Review: The Death and Life of Aida Hernandez: A Border Story
by Aaron Bobrow-Strain (FSG, 2019)
This true, heartbreaking account engages with excellent storytelling to explore the unique life experience of a young woman who struggles to build a safe life for herself and her son. Aida Hernandez, born in Mexico in 1987, comes of age between worlds, criss-crossing the Arizona/Mexico border because of school, work, and family ties. Characters are real people, although the author has disguised some names (including Aida's) for many reasons. Author Bobrow-Strain is a professor of politics at Whitman College who lived and worked along the Arizona/Mexico border for four years. Aida collaborated with Mr. Bobrow-Strain while he was writing the book. Aida's personal story is braided with background details about Mexican history and the legacy of immigration economics and enforcement along the Mexican/American border.
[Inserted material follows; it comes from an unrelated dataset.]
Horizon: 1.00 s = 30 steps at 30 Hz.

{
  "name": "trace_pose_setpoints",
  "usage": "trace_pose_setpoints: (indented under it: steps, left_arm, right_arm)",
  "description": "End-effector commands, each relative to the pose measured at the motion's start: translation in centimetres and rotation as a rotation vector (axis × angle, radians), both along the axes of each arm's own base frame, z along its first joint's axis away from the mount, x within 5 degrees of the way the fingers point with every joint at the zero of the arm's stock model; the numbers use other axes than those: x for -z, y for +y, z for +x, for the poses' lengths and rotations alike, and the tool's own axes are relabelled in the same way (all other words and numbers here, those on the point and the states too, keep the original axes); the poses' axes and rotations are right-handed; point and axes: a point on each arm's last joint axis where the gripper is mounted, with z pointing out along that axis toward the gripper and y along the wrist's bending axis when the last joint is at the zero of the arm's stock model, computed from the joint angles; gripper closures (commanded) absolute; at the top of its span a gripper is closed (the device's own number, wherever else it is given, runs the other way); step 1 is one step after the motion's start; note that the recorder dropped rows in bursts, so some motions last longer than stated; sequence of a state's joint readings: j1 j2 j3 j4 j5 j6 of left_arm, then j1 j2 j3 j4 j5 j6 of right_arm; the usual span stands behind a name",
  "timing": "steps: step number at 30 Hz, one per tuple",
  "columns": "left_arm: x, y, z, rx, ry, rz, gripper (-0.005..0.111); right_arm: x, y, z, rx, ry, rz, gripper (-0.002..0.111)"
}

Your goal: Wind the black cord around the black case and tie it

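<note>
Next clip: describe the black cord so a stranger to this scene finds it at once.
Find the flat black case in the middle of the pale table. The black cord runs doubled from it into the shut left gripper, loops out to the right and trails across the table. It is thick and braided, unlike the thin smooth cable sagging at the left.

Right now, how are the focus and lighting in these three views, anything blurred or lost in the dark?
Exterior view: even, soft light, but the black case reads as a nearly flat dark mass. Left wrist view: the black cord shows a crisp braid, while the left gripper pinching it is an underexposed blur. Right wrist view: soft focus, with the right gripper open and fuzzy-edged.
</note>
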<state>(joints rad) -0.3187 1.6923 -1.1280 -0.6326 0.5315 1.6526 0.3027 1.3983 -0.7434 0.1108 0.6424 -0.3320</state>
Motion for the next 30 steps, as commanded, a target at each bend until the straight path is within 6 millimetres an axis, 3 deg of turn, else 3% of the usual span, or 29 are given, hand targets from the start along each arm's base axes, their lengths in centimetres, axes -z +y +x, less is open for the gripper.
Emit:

The book also describes complexities of immigration law in order to illuminate the context of Aida’s particular experience seeking legal permanent residency in the United States. As of July, 2019, thousands of people still wait in detention for their asylum or deportation cases to be processed. The Death and Life of Aida Hernandez is a vital, excellent choice for book groups who want a substantial, in-depth look at one particular family existing in the vortex of contemporary Mexican/American border politics.